Zu Beginn tauen Sie Thrombin und Aprotinin auf Eis auf und stellen Sie ein Fibrinogenfläschchen in ein 37 Grad Celsius heißes Wasserbad. Homogenisieren Sie sie mit einer Pipette unter der Haube. Setzen Sie dann die Einsätze mit einer sterilen Zange in die Kulturvertiefungen ein und lassen Sie mindestens eine Spalte oder Reihe auf der Platte leer.
Geben Sie zunächst die erforderlichen Mengen an Fibrinogen und Aprotinin in ein 0,25-Milliliter-Röhrchen. Geben Sie dann das Thrombin in die Tube und spülen Sie es zweimal schnell, ohne Blasen zu bilden. Zeichne den gesamten Inhalt der Tube.
Positionieren Sie die Pipette senkrecht über der Mitte des Einsatzes und spülen Sie eine Reagenzmischung vorsichtig aus, ohne Blasen zu erzeugen. Mindestens eine Stunde lang bei 37 Grad Celsius inkubieren, bis die Mischung undurchsichtig weiß wird. Für die Aussaat von Organoiden bestätigen Sie unter dem Mikroskop, dass die Mikromassen kugelförmige Zellmassen bilden, mit einem kompakten Chorus, der von einem Halo mit geringerer Dichte aus frühen Thymusvorläuferzellen umgeben ist.

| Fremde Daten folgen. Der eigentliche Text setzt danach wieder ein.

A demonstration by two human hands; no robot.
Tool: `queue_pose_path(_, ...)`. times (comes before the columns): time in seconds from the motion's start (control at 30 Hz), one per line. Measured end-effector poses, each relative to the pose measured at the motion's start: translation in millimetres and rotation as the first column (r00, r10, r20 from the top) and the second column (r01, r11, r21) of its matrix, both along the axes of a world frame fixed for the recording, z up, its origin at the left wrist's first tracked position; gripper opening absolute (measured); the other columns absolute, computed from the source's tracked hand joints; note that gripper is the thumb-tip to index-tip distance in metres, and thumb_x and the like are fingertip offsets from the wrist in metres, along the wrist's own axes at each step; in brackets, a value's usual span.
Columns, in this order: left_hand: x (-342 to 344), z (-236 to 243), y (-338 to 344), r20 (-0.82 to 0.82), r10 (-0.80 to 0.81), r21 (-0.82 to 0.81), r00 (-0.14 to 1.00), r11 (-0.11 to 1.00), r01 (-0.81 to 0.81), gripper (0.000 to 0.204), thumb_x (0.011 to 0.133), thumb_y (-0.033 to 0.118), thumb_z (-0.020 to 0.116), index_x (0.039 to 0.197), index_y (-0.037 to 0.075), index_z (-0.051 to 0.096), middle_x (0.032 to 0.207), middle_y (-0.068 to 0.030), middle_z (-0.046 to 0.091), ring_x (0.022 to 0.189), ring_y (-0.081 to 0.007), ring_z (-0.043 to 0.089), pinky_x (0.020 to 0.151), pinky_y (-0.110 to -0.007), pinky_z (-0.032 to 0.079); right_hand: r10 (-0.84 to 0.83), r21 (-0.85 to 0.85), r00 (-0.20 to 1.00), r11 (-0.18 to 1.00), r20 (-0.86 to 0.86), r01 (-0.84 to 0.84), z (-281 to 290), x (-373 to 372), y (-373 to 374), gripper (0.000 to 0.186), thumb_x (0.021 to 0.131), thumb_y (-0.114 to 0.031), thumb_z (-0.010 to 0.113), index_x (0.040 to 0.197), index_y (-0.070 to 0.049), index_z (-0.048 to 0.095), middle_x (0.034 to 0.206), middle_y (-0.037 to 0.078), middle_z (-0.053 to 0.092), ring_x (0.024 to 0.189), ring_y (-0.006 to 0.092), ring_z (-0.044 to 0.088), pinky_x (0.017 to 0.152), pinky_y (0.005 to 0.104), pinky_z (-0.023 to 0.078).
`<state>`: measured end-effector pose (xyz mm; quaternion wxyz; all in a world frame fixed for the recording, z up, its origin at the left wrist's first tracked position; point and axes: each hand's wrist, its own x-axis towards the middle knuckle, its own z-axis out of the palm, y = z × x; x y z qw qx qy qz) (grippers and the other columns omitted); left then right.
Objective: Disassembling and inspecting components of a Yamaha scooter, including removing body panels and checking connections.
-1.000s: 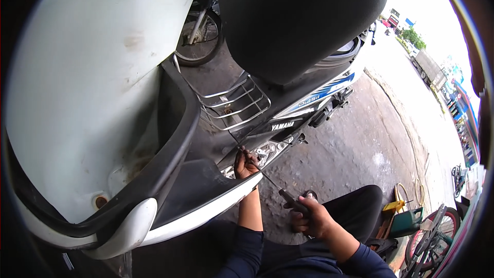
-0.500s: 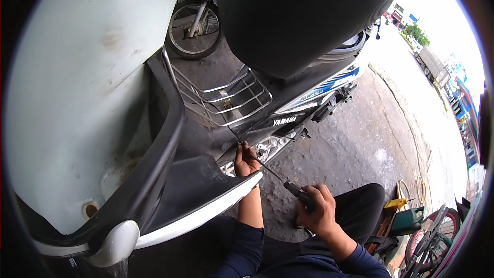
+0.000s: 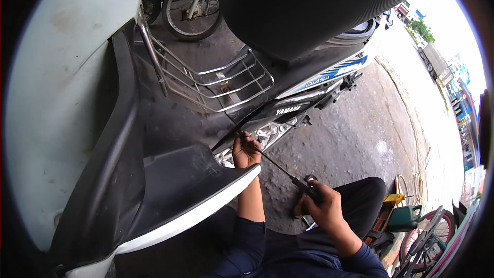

Schneiden Sie die Spitze eines P200-Kegels ab und waschen Sie ihn mit einer antihaftenden Lösung. Kippen Sie die Platte in eine nahezu vertikale Position und saugen Sie die Zellmassen vom Boden der Vertiefung an. Tragen Sie die Masse vorsichtig an der Oberseite der Hydrogele auf, ohne das Gel zu berühren.
Überprüfen Sie unter dem Mikroskop, ob sich kein Organoid mehr in den Plattenvertiefungen befindet. Geben Sie dann langsam ein Viertel des Volumens des Kulturmediums an der Oberseite des Hydrogels hinzu, ohne es zu berühren, und fügen Sie die restlichen 3/4 am Boden der Vertiefung hinzu. Geben Sie einen Milliliter PBS in die leeren Kulturvertiefungen, um die Luftfeuchtigkeit in der Platte aufrechtzuerhalten, und inkubieren Sie bei 37 Grad Celsius mit 5 % Kohlendioxid.
Die Organoide bilden kugelförmige bis längliche Strukturen und verschmelzen gelegentlich zu größeren Strukturen in den Hydrogelen.